- **Assigned task**
Your answer should be one number: how many lines of the data include the string "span"?
[Raw data Boundary: Start]
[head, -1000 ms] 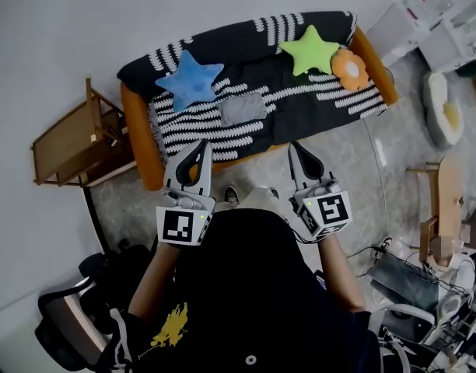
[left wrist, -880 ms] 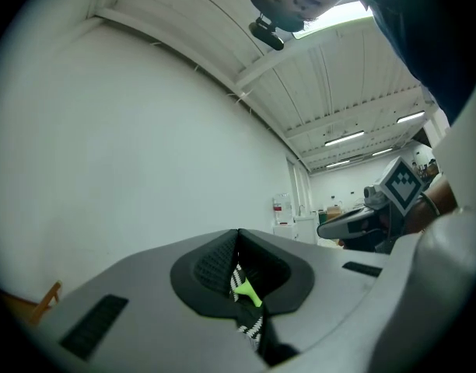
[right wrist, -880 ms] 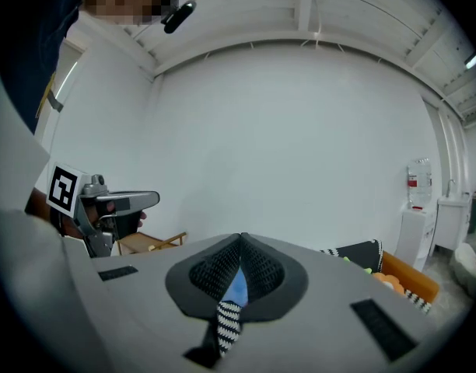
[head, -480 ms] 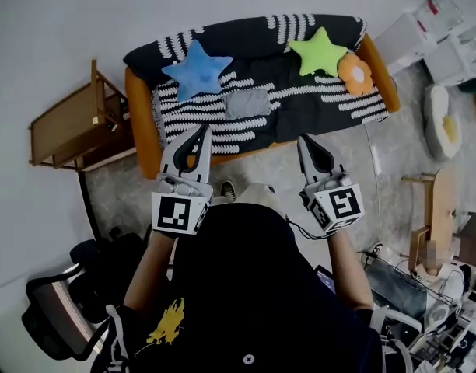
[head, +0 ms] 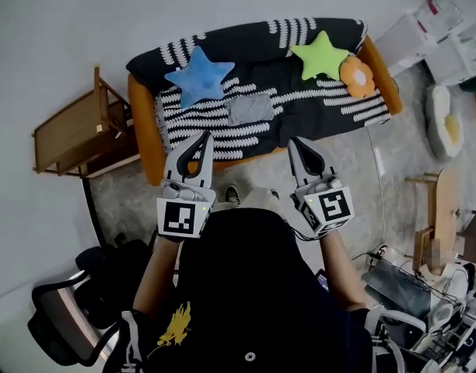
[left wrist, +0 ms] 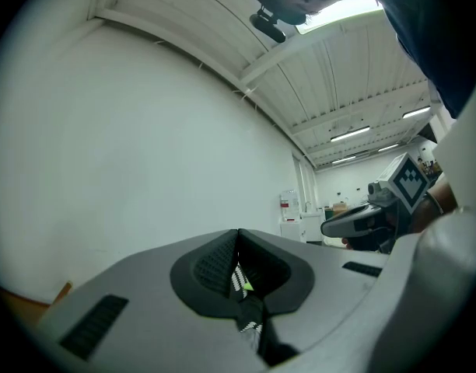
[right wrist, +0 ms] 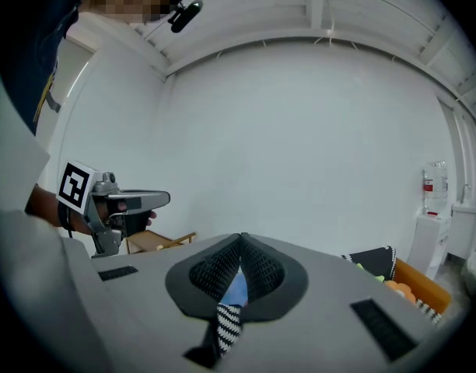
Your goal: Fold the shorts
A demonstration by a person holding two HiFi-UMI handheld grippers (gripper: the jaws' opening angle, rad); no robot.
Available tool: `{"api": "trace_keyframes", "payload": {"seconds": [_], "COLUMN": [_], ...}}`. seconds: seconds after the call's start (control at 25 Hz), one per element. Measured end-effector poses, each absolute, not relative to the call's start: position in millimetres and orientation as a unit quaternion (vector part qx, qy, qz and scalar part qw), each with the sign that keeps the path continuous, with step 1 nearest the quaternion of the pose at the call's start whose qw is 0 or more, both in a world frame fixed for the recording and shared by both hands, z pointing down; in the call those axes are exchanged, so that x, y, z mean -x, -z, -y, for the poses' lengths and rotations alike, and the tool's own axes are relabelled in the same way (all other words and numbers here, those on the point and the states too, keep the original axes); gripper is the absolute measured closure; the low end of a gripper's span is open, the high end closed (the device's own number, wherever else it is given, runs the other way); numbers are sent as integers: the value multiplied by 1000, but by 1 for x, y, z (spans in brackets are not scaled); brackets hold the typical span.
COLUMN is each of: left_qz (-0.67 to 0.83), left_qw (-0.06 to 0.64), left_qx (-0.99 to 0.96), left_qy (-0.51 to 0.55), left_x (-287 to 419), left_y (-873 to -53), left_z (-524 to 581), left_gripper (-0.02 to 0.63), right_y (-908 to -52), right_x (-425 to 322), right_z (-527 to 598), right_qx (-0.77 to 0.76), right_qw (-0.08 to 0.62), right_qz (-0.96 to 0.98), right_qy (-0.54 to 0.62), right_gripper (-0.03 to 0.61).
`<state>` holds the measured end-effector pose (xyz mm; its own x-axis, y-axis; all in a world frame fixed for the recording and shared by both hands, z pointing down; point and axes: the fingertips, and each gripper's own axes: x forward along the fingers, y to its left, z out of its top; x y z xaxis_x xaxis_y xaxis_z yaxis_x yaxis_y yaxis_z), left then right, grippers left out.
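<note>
The grey shorts (head: 250, 109) lie as a small flat rectangle on the seat of a sofa (head: 145, 134) with a black cover striped in white. I stand in front of the sofa with both grippers held level at chest height, pointing toward it. My left gripper (head: 204, 136) is shut with nothing in it, and its closed tips (left wrist: 238, 233) show in the left gripper view. My right gripper (head: 294, 142) is also shut and empty (right wrist: 240, 238). Each gripper sees the other beside it: the right gripper (left wrist: 361, 222), the left gripper (right wrist: 138, 200). Both are well short of the shorts.
On the sofa lie a blue star cushion (head: 196, 75), a green star cushion (head: 321, 54) and an orange flower cushion (head: 356, 75). A wooden side table (head: 73, 135) stands left of the sofa. An office chair (head: 63, 337) is behind me at left; a wooden stool (head: 440, 208) and clutter stand at right.
Both grippers stay shut and empty and have drifted slightly in front of me. The head view has shifted a little. The shorts lie as before.
</note>
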<state>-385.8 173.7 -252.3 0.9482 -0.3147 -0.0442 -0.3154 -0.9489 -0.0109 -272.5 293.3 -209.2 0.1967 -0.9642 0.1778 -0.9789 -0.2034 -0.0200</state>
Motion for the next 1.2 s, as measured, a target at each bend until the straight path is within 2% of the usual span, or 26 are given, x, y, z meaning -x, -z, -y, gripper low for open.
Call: {"api": "trace_keyframes", "payload": {"seconds": [0.56,1.0,1.2], "left_qz": [-156,-137,-135], "left_qw": [1,-27,-19], "left_qx": [988,990,990], "left_qy": [-15,-15,21], "left_x": [370,362,359], "left_y": [251,232,212], "left_z": [-165,-180,-187], "left_gripper": [600,600,600], "right_y": [226,235,242], "right_x": [242,213,203], "right_z": [-290,-298,-291], "right_qx": [-798,-799,-781], "right_qw": [32,79,115], "right_qz": [598,594,613], "right_qy": [-73,-48,-33], "right_gripper": [565,565,565]}}
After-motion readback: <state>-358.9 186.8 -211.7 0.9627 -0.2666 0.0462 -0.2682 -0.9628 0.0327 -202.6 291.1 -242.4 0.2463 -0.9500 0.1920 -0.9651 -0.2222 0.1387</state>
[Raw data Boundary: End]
- **Written answer**
2